This is one of my favorite questions. I ask it all the time. Ask it before you write an email, before you go to lunch, before you start your day. Ask it of yourself, ask it of your friends, ask it at meetings.
What do you want?
You may want a new computer, a pay raise, someone to understand your idea, a connection in a critical area of expertise, or someone to respond positively to your requests. Maybe you just want lunch. Yet often we don’t ask ourselves this simple question, so we stumble around the world, perhaps hungry and grumpy, without thinking about where we’re trying to go. Without some clarity, our actions fail to take this into consideration.

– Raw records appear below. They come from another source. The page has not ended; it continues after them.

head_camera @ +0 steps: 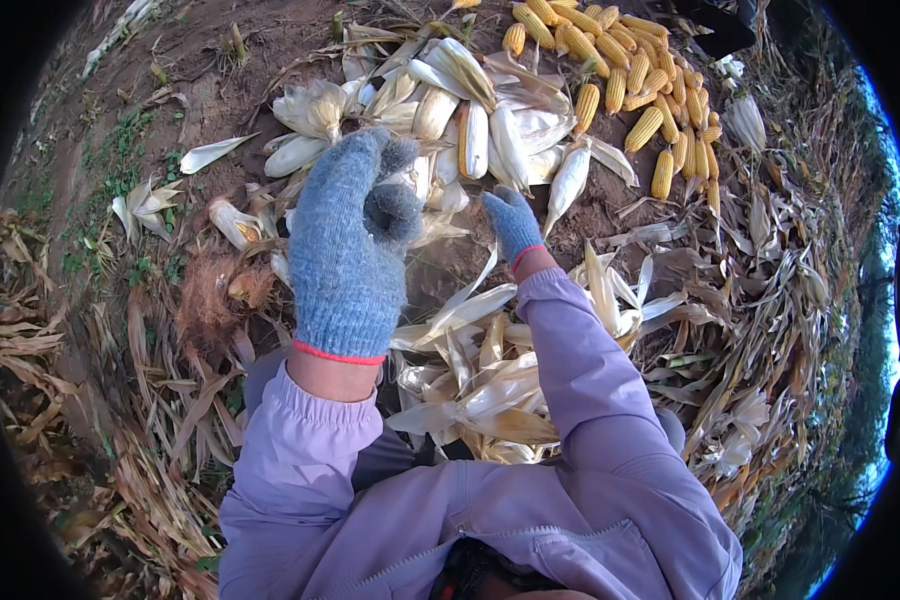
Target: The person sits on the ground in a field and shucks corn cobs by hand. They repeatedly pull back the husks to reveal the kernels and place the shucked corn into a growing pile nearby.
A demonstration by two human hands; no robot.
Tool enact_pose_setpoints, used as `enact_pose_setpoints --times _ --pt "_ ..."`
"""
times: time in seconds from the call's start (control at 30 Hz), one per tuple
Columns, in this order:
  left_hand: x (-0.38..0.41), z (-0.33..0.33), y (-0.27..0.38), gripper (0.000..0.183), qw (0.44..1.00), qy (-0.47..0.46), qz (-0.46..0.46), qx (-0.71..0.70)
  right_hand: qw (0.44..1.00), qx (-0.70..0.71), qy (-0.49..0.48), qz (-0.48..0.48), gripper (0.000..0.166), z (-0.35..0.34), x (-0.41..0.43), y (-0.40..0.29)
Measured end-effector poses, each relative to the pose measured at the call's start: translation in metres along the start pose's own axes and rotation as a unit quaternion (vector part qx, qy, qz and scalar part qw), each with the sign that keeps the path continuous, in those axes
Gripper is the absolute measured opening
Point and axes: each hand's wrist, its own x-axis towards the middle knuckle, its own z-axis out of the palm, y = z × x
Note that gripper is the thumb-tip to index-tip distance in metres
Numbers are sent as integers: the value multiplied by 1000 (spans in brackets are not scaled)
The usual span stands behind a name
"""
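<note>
My left hand, in a grey-blue knitted glove with a red cuff edge, is raised in front of the heap of corn ears in husks. Its fingers curl towards the thumb; whether anything is between them cannot be told. My right hand, gloved alike, reaches to the near edge of that heap, beside a husked ear. Its fingertips point up and left, and what they touch is unclear. One ear in the heap shows yellow kernels along its side. Loose pale husks lie before my body.
Bare yellow corn cobs are piled at the upper right. A partly opened ear and brown corn silk lie at the left. Dry stalks and leaves cover the ground at the right, and short cut stubble stands at the upper left.
</note>
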Motion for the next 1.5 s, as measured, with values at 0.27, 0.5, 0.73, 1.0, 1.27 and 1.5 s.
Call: enact_pose_setpoints --times 0.27,0.5,0.73,1.0,1.27,1.5 --pt "25 -9 -1 25 992 48 -15 114 975 -58 210 46 87 75 86 -18" --pt "34 -13 4 25 991 26 -34 127 976 -14 213 52 77 70 105 -1" --pt "31 -11 8 21 999 35 -12 16 805 555 -65 200 48 18 -30 12" --pt "24 6 -24 26 997 57 -53 -8 846 511 -151 19 61 -90 -175 -82" --pt "-20 56 -57 56 971 -223 -79 -33 930 308 -166 -110 81 -168 -264 -147" --pt "-16 60 -110 39 922 -242 151 263 960 215 -115 -136 69 -181 -276 -117"
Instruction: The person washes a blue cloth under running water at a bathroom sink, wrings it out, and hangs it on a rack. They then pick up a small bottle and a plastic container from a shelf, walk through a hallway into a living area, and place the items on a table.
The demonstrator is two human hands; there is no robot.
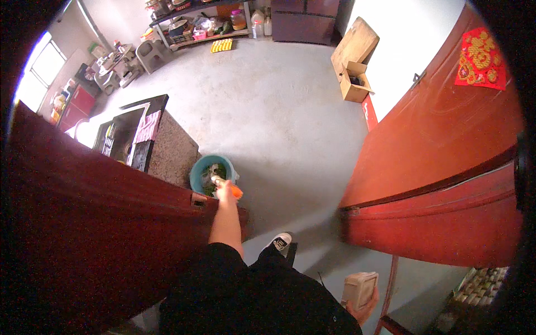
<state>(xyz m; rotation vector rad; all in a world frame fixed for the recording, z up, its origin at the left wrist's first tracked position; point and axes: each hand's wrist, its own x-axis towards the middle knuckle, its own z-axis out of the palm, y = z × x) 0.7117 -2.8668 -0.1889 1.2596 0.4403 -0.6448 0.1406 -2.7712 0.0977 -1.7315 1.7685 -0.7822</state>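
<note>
My left hand (225, 191) is stretched forward over a round teal bucket (195, 173) that has green scraps and pale crumpled stuff in it. Its fingers are closed on a small pale object (217, 180) with an orange part (236, 191) on the other side of the hand; blur hides exactly what it is. Low at the right, my right hand (364, 309) grips a beige rectangular box (359, 289), seemingly lidded, held beside my body. The bucket stands on the grey floor against the speckled side of a sink counter (172, 146).
A dark red door (104, 201) lies close on the left, an orange-red door (427, 138) on the right. Ahead are an open cardboard box (354, 91), a wooden board (356, 42), shelves (201, 39), a yellow checked item (221, 45) and a grey plastic chair (149, 54).
</note>
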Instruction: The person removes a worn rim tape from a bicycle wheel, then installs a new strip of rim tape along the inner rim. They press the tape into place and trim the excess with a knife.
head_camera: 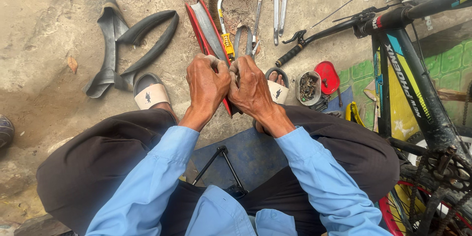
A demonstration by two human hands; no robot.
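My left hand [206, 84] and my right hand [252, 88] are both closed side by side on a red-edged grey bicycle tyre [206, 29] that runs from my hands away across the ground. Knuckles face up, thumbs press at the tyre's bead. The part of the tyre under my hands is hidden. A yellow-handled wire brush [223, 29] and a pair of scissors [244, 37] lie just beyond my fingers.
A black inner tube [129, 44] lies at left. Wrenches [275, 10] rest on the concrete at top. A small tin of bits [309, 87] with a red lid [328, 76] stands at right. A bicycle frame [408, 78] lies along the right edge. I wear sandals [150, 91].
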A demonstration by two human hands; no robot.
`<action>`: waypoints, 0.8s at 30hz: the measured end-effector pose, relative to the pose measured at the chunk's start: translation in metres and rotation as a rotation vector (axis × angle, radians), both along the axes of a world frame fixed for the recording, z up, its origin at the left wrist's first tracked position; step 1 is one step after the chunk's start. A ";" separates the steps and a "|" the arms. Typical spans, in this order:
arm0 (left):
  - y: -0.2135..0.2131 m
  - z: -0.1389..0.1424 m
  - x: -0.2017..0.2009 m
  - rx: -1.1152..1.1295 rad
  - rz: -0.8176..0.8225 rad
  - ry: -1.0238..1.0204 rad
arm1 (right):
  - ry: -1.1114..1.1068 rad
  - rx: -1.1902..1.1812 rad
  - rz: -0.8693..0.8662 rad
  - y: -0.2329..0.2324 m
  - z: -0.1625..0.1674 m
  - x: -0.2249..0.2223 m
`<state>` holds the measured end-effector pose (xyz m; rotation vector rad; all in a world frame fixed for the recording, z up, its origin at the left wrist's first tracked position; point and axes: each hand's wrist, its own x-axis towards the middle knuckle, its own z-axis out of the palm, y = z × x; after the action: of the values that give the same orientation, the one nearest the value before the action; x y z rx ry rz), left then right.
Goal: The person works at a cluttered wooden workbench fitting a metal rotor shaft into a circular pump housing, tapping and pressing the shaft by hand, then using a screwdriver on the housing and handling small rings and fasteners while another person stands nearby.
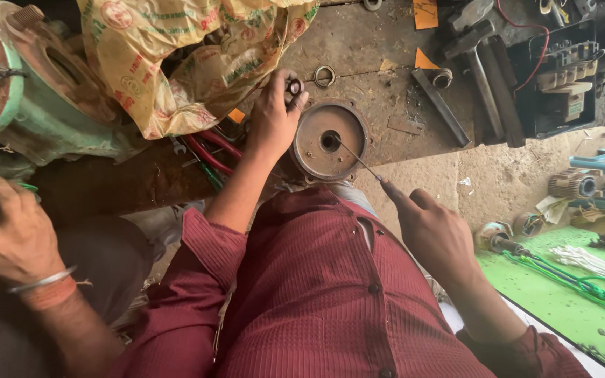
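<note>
1. Left hand (272,115) stretched forward over the dusty grey worktop (358,42), forearm rising from the maroon sleeve, palm down; fingers (294,101) pinching a small dark ring-shaped part (293,87) just beside the rim of the round rusty metal cover plate (330,140).
2. Right hand (434,227) held lower and nearer the body, wrist bent, index finger extended; fingers pressed together around a thin metal rod (358,159), its tip reaching into the dark centre hole of the cover plate.
3. One cover plate, lying flat at the near edge of the worktop, between both hands.
4. One loose metal ring (324,75) on the worktop, just behind the plate.
5. One crumpled yellow printed plastic sack (190,49) to the left, touching the left wrist area.
6. One green motor housing (43,105) at far left.
7. Two hammers (481,56) lying at upper right, side by side.
8. One other person's hand (12,234) at lower left, with bangle and orange thread on the wrist, well apart from the plate.
</note>
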<state>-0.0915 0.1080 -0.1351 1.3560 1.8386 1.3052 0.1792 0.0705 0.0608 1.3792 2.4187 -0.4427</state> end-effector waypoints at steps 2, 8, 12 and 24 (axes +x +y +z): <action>0.005 0.002 -0.005 -0.026 0.024 0.036 | -0.049 0.018 0.018 0.003 0.006 -0.006; 0.005 0.004 -0.007 -0.010 0.018 0.236 | -0.245 0.042 0.102 0.013 0.026 -0.026; -0.025 0.013 0.021 -0.007 -0.044 0.399 | -0.379 0.026 0.241 0.017 0.044 -0.047; -0.056 0.011 0.043 0.080 -0.067 0.372 | -0.723 -0.061 0.669 0.074 0.064 -0.129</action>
<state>-0.0487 0.0522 -0.1240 1.7857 1.9727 1.1620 0.0499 0.1445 0.1249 0.4904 2.0340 0.1397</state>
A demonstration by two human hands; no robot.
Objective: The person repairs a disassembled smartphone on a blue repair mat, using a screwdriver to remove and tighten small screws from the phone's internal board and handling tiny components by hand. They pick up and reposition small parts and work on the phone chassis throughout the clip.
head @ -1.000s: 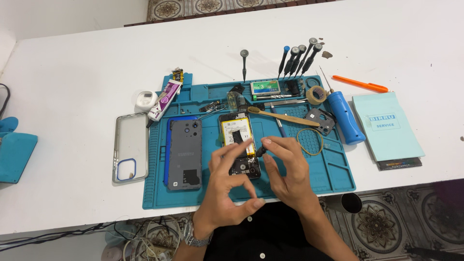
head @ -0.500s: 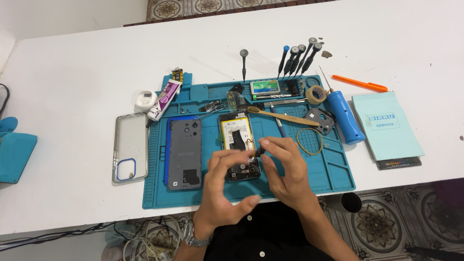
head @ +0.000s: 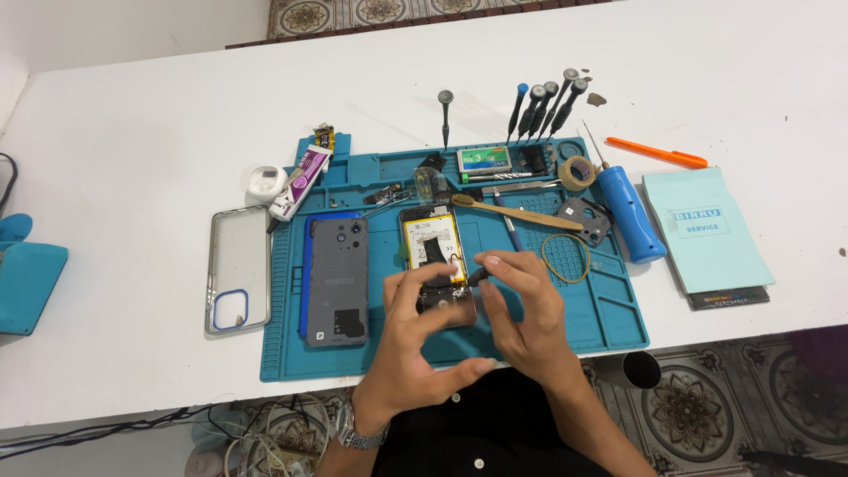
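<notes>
Hands, left hand [head: 415, 331] and right hand [head: 521, 314], curled over opened phone [head: 433, 256]

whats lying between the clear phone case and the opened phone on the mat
In the head view, a grey phone back cover with a blue edge lies between the clear case and the opened phone.
</notes>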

At lunch the other day with a friend, I asked this question a few times. I wasn’t trying to be mean, or pushy – just achieve some clarity. Each time, he stumbled a bit, offering vague responses to my question and steering the conversation in a different direction. After a few minutes, I asked again. We finally whittled down the conversation to realize that for the next steps in his business, he really needed two things: outreach and support. Support, specifically defined as investors; and outreach, specifically defined as PR and Marketing. My next question was simple.
How can I help?
It’s easier to know how to behave when we know what people want. It’s easier to decide what to do when we ourselves know what we want. In the morning, before I open my laptop, I breathe and I ask, “what do I want to do?” Often, before searching aimlessly on the internet or media sites, playing a reacting-game to information that launches itself at me, I make a list. I usually write the three most important things down on my pad, and a list of people I’m inspired to write to, before beginning anything on the computer. It helps when I know the things that I want. Sometimes it’s simple: I want to make progress on this essay and have a solid draft prepared for the team before I leave today. Knowing this, writing it down on a post-it, keeping it in my mind – this helps me make decisions throughout the day.
Also, on the flip side.
What do they want?
I started asking myself this question as a parallel to “What do I want?” When I send an email, I try to understand what the person on the opposite end wants.
If you’re a wedding photographer, your clients are busy, frazzled, stressed-out brides. They want simplicity. Clarity. Someone who understands them. In all likelihood, they don’t want to make too many more decisions – they want you to help make it easy for them. When you do send communications, your brand and market should be confident, easy, reassuring. This is probably what they want. And, of course, it gets back to you want: to take their pictures (and, of course, stay in business by making a sale).
If you’re a business owner, raising capital, trying to sell your idea to investors, what do you want? What is your desired outcome? You don’t want to pitch your idea to investors. You don’t just want to have your idea be heard. You want – your objective – is to have at least one investor buy in with a certain amount of funding. You know how much money you need. You know when you need it. Do you know what it looks like to get what you want?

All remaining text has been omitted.